Italy Government Signs Off on 55 Billion-Euro Stimulus Package

(Bloomberg) -- Italy’s government approved a much-delayed 55 billion-euro ($60 billion) stimulus package to rescue an economy crippled by a two-month nationwide lockdown, promising a boost in liquidity for businesses and aid for families in need.

Prime Minister Giuseppe Conte held a cabinet meeting on the new spending measures after tensions within the ruling coalition forced repeated postponements for what was originally dubbed the “April decree.” Conte announced the new measures in a news conference Wednesday night.

The new spending -- amid containment measures to counter the coronavirus -- includes emergency income measures, extra funding for companies and tax cuts. Non-reimbursable grants for small and medium-sized companies will also be available.

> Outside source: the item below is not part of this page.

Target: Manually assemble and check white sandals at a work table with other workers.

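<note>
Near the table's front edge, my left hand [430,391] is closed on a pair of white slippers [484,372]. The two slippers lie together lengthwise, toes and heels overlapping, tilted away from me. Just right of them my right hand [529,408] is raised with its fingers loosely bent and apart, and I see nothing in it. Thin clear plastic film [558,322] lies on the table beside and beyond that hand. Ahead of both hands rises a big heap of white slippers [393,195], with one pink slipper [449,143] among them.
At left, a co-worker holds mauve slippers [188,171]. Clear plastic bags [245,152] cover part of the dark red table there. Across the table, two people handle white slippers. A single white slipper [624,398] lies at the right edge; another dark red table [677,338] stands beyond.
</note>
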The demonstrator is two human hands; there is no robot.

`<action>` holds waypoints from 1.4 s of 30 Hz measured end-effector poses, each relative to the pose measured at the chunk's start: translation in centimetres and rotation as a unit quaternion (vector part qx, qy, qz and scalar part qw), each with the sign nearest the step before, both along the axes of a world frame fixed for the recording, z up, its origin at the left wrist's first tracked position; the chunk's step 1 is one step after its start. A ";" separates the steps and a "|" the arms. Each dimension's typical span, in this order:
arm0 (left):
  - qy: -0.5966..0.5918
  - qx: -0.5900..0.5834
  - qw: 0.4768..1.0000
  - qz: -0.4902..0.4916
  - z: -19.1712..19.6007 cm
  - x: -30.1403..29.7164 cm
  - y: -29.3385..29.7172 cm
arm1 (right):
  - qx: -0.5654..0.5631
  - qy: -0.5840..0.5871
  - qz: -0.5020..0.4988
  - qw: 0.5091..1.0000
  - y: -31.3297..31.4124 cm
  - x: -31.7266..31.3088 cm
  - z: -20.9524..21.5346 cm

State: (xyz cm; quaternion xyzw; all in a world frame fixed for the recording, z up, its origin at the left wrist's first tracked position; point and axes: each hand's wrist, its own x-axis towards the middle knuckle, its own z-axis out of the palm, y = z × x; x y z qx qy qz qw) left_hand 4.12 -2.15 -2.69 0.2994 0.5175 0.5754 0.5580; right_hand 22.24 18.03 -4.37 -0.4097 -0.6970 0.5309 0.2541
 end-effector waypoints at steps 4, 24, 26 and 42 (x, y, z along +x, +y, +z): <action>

“We’re confident that we will deliver the assistance even more quickly than we did until now,” Conte told reporters, responding to widespread protests by Italians who say aid pledged in an earlier March decree has yet to reach beneficiaries. “We haven’t overlooked the delay and we are trying to make up for it,” the premier said.

Key measures include the following, Conte said after the cabinet meeting:

  • Some 26 billion euros for furloughed workers, freelancers and unemployment benefits
  • So-called emergency income for workers trapped in the underground economy
  • 15-16 billion euros for companies
    • That could include 4 billion euros in tax cuts for those with less than 250,000 euros in revenue via suspension of regional tax for companies
  • About 3.25 billion euros for healthcare
  • 1.2 billion euros for the food and agriculture sector
  • 1.4 billion euros for schools, including hiring university researchers and teachers
  • A holiday bonus of 500 euros for Italians with income below 40,000 euros

With the euro-area’s third-biggest economy laboring under lockdown, coalition allies and regional leaders -- especially in the hardest-hit North -- are pressing Conte to pick up the pace in easing restrictions.

Italy’s economy will shrink 9.5% this year, the European Commission said last week. The government estimates output will fall 8%, while Bloomberg Economics sees a 13% contraction.

The government will also earmark resources worth 3 billion euros to capitalize a planned state-controlled company to run failed carrier Alitalia, Transportation Minister Paola De Micheli said Monday.

New government rules include measures to ensure that banks can grant state-backed loans worth 25,000 euros to small companies in 48 hours, Finance Minister Roberto Gualtieri told La7 television after the government and banks blamed each other for delays.

Bitter clashes over a plan to grant temporary status to illegal immigrants, especially in the agricultural sector, and efforts to find resources to cover some proposed measures had led to delays in approval of the package. Conte has been trying to mediate between the parties in his government, including the anti-establishment Five Star Movement -- the coalition’s largest force -- and the small Italy Alive party of ex-premier Matteo Renzi.

©2020 Bloomberg L.P.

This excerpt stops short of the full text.